Exercise goal »
Below is a set of records; restate each one word for word.

══ Data excerpts ══

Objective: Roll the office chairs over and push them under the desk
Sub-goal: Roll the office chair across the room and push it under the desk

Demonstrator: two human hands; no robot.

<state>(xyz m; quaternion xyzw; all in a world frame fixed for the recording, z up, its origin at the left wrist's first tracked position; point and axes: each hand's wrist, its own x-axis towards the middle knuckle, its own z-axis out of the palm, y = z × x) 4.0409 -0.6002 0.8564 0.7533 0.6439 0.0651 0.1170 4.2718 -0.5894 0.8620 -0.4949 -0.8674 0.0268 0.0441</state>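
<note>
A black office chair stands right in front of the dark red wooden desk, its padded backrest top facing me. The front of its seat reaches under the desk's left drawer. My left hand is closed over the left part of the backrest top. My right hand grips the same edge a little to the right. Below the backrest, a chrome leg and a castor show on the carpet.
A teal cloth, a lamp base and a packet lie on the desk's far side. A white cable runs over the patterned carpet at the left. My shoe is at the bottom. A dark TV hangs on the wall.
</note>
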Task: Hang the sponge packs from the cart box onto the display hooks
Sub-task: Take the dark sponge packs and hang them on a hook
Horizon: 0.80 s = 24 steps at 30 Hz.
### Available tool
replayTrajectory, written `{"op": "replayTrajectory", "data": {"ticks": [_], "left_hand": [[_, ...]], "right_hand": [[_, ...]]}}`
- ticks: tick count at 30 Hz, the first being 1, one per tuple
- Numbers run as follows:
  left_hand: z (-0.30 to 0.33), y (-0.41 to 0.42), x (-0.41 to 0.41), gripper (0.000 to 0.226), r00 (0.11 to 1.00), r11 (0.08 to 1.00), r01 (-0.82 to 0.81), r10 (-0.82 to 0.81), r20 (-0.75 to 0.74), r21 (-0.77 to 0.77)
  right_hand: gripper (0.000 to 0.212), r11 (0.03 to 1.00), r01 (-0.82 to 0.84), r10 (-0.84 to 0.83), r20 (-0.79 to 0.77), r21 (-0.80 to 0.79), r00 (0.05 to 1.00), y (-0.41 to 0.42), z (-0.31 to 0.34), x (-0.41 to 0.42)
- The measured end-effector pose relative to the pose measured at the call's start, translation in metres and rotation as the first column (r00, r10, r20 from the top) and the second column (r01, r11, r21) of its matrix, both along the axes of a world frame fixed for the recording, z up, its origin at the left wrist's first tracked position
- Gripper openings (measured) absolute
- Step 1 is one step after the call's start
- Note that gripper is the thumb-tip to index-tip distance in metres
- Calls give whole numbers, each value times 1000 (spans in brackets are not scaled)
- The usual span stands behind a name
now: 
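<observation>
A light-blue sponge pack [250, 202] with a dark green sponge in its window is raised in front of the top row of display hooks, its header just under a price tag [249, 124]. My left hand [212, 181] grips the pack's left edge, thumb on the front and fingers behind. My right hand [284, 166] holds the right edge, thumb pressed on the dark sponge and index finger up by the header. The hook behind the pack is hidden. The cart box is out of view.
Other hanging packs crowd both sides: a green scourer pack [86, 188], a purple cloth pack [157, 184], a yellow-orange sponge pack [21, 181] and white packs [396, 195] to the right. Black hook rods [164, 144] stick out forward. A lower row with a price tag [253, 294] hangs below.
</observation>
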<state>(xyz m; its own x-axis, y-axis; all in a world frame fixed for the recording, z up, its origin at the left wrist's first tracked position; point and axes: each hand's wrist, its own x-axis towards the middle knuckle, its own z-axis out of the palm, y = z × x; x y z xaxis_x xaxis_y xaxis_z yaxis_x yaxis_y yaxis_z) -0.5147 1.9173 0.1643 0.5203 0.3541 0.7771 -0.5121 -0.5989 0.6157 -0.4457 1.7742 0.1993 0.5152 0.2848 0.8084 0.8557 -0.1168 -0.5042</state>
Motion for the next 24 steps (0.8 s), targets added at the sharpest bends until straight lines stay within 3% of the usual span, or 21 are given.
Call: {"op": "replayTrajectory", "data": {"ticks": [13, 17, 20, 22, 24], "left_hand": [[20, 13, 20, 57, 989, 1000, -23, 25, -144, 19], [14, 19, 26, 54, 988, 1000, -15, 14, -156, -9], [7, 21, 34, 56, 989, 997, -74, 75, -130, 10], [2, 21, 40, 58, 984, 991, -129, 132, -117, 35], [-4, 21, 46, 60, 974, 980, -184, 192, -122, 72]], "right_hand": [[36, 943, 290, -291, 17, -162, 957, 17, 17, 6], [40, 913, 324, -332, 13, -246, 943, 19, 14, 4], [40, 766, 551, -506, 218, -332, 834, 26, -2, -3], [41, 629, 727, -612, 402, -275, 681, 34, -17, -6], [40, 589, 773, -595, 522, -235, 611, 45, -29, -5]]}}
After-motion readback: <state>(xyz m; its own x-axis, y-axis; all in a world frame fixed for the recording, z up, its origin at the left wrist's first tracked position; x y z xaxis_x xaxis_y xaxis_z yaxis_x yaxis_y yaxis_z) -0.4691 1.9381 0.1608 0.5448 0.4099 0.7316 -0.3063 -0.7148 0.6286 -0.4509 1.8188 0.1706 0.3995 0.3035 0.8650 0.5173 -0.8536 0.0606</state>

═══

Response area »
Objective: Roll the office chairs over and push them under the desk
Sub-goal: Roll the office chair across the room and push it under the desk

Demonstrator: two human hands; no robot.

<state>(xyz m; quaternion xyzw; all in a world frame fixed for the recording, z up, its origin at the left wrist's first tracked position; point and axes: each hand's wrist, its own x-axis towards the middle knuckle, its own z-axis out of the palm, y = z × x) 4.0409 -0.6002 0.8564 0.7533 0.6439 0.0651 0.1170 4.2718 -0.5894 0.8620 -0.4949 -0.8674 0.0268 0.0441</state>
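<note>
A black office chair stands right in front of the dark red wooden desk, its padded backrest top facing me. The front of its seat reaches under the desk's left drawer. My left hand is closed over the left part of the backrest top. My right hand grips the same edge a little to the right. Below the backrest, a chrome leg and a castor show on the carpet.
A teal cloth, a lamp base and a packet lie on the desk's far side. A white cable runs over the patterned carpet at the left. My shoe is at the bottom. A dark TV hangs on the wall.
</note>
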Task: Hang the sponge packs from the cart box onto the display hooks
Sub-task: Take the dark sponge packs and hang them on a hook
Horizon: 0.80 s = 24 steps at 30 Hz.
### Available tool
replayTrajectory, written `{"op": "replayTrajectory", "data": {"ticks": [_], "left_hand": [[_, ...]], "right_hand": [[_, ...]]}}`
- ticks: tick count at 30 Hz, the first being 1, one per tuple
- Numbers run as follows:
  left_hand: z (-0.30 to 0.33), y (-0.41 to 0.42), x (-0.41 to 0.41), gripper (0.000 to 0.226), r00 (0.11 to 1.00), r11 (0.08 to 1.00), r01 (-0.82 to 0.81), r10 (-0.82 to 0.81), r20 (-0.75 to 0.74), r21 (-0.77 to 0.77)
  right_hand: gripper (0.000 to 0.212), r11 (0.03 to 1.00), r01 (-0.82 to 0.84), r10 (-0.84 to 0.83), r20 (-0.79 to 0.77), r21 (-0.80 to 0.79), r00 (0.05 to 1.00), y (-0.41 to 0.42), z (-0.31 to 0.34), x (-0.41 to 0.42)
- The measured end-effector pose relative to the pose measured at the call's start, translation in metres and rotation as the first column (r00, r10, r20 from the top) and the second column (r01, r11, r21) of its matrix, both along the axes of a world frame fixed for the recording, z up, its origin at the left wrist's first tracked position
- Gripper openings (measured) absolute
- Step 1 is one step after the call's start
- Note that gripper is the thumb-tip to index-tip distance in metres
- Calls give whole numbers, each value times 1000 (spans in brackets are not scaled)
- The usual span stands behind a name
now: 
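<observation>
A light-blue sponge pack [250, 202] with a dark green sponge in its window is raised in front of the top row of display hooks, its header just under a price tag [249, 124]. My left hand [212, 181] grips the pack's left edge, thumb on the front and fingers behind. My right hand [284, 166] holds the right edge, thumb pressed on the dark sponge and index finger up by the header. The hook behind the pack is hidden. The cart box is out of view.
Other hanging packs crowd both sides: a green scourer pack [86, 188], a purple cloth pack [157, 184], a yellow-orange sponge pack [21, 181] and white packs [396, 195] to the right. Black hook rods [164, 144] stick out forward. A lower row with a price tag [253, 294] hangs below.
</observation>
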<state>(xyz m; its own x-axis, y-axis; all in a world frame fixed for the recording, z up, its origin at the left wrist's first tracked position; point and axes: each hand's wrist, its own x-axis towards the middle knuckle, its own z-axis out of the palm, y = z × x; x y z xaxis_x xaxis_y xaxis_z yaxis_x yaxis_y yaxis_z) -0.5147 1.9173 0.1643 0.5203 0.3541 0.7771 -0.5121 -0.5989 0.6157 -0.4457 1.7742 0.1993 0.5152 0.2848 0.8084 0.8557 -0.1168 -0.5042</state>
Motion for the next 24 steps (0.8 s), targets added at the sharpest bends until straight lines stay within 3% of the usual span, or 21 are given.
Call: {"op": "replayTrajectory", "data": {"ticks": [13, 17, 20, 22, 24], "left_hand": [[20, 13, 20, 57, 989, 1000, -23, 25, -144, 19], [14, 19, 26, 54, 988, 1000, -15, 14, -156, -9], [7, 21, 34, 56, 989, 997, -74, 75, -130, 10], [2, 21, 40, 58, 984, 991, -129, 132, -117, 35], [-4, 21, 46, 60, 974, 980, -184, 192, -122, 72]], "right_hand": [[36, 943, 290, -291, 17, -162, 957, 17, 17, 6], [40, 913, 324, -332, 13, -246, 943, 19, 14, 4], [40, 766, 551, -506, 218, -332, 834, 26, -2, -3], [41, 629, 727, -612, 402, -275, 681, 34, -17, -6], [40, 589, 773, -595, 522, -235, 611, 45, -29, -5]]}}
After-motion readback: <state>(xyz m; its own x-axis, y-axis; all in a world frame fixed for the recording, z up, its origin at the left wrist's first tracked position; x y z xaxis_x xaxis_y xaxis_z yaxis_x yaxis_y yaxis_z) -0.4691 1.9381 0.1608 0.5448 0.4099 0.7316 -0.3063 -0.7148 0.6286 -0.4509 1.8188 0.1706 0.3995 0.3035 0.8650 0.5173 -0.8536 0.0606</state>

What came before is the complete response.